Program "Gogglebox. Przed telewizorem" okazał się być furtką do medialnej kariery dla kilku pretendentów do miana celebrytów. Jedną z takich szczęściar jest Agnieszka Kotońska, przebojowa chodzieżanka, która z powodzeniem rozwija karierę influencerki. Ostatnio przypomniała o sobie widzom w programie "Back to school", w którym celebryci wracają do szkoły, aby uczyć się zagadnień objętych w obecnej podstawie programowej. Gospodyni domowa nieszczególnie popisała się w nim znajomością języka angielskiego.
Dalsza część artykułu pod materiałem wideo
Agnieszka Kotońska pochwaliła się szczupłą sylwetką
Po Sylwii Bombie i Mateuszu "Big Boyu" Borkowskim Agnieszka jest kolejną bohaterką produkcji TTV, której udało się zaliczyć spektakularną utratę wagi. Celebrytka schudła aż 40 kilogramów. Kosztowało ją to wiele wyrzeczeń.
Ciężko było. Łzy, pot, ćwiczenia, dieta, suplementacja. (...) Każdy sobie myśli, że to tak łatwo zrzucić kilogramy i cieszyć się tym, ale to nie jest proste, jak wszyscy dookoła jedzą chipsy i piją, a ja wodę z cytryną - mówiła w rozmowie z "Jastrząb Post".

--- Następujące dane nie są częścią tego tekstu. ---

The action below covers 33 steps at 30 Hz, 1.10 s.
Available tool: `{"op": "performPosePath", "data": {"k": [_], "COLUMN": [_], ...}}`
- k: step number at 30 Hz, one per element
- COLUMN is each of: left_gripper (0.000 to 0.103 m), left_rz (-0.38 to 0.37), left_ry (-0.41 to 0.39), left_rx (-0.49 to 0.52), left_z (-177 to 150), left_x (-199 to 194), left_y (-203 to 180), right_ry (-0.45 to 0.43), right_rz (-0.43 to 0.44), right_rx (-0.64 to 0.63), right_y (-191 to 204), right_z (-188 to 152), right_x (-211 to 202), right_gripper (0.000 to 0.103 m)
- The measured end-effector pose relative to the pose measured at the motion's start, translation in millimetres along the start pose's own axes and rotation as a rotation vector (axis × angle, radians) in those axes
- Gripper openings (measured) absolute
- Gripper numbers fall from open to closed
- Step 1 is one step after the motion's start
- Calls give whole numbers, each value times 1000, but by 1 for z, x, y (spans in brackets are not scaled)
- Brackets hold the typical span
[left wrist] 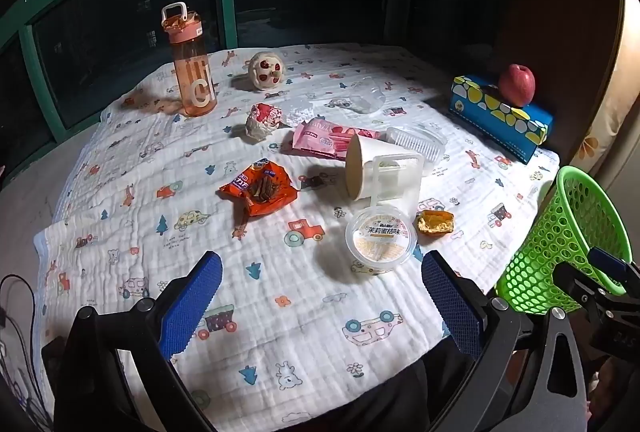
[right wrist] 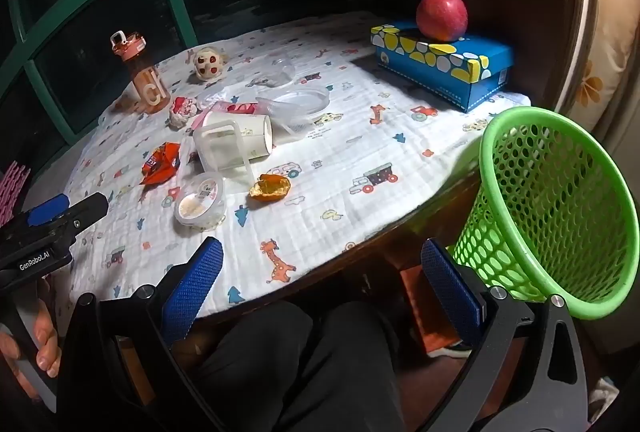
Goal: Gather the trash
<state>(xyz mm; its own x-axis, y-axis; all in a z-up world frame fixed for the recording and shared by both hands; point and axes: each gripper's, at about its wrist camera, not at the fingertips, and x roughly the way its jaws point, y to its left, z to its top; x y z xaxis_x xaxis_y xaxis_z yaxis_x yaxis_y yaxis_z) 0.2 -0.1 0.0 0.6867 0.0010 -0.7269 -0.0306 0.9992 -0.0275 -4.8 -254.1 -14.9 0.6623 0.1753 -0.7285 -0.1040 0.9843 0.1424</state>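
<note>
Trash lies on the patterned cloth: an orange wrapper, a pink wrapper, a crumpled ball, a tipped paper cup in a clear holder, a round lidded tub, an orange peel and clear plastic lids. A green mesh basket stands at the table's right edge. My left gripper is open and empty above the near cloth, short of the tub. My right gripper is open and empty at the table's near edge, left of the basket.
An orange water bottle and a small plush toy stand at the back. A red apple sits on a blue tissue box at the back right. Dark windows lie behind. The person's lap is below the table.
</note>
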Motion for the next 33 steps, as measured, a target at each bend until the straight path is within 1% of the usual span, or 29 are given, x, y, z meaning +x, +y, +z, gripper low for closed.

Trwała zmiana nawyków żywieniowych i treningi okazały się zbawienne, a ich efekt przeszedł najśmielsze oczekiwania Agnieszki. Nie ma co się więc dziwić, że 47-latka prezentuje niesamowite rezultaty odchudzania przy każdej nadarzającej się okazji. A że mamy już upały, śledzony przez 337 tysięcy osób profil dosłownie zalewają zdjęcia rozgogolonej celebrytki w strojach kąpielowych. Nie inaczej było we wtorek, gdy gwiazda "Gogglebox" zrelacjonowała beztroskie popołudnie spędzone nad basenem.
Lato! Załapać jak najwięcej słoneczka. Naładować akumulatory i szczęśliwe emocje - brzmiał podpis pod zdjęciem.
Celebrytka wyeksponowała szczupłą sylwetkę w skąpym, jaskraworóżowym bikini, które kontrastowało z jej nowymi, ognistorudymi włosami. Pod postem momentalnie zaroiło się od komentarzy, w których fani nie mogli się nadziwić, że ich idolka wygląda tak młodzieńczo.
Wygląda pani wspaniale. Jak osiągnąć takie efekty? Co oprócz treningów? Widzę, w jakiej kondycji jest skóra w wieku, o którym pani pisze. Samymi ćwiczeniami nie osiągnie się takiego efektu zwłaszcza jeśli wcześniej była nadwaga; Ale schudła. Cudna!; Cudownie pani wygląda. Sylwetka jak u nastolatki. Jak pani to zrobiła?; Rajuuu jakie ciało. Piękne! Co robisz, że brak cellulitu? - pisali.
Na ostatni z komentarzy Kotońska zareagowała.
Kochana, cellulit jest, ale walczę z nim w każdy możliwy sposób. Polecam masaże codzienne i opanujesz dziada - odpisała.
Też jesteście pod wrażeniem jej młodzieńczej aparycji?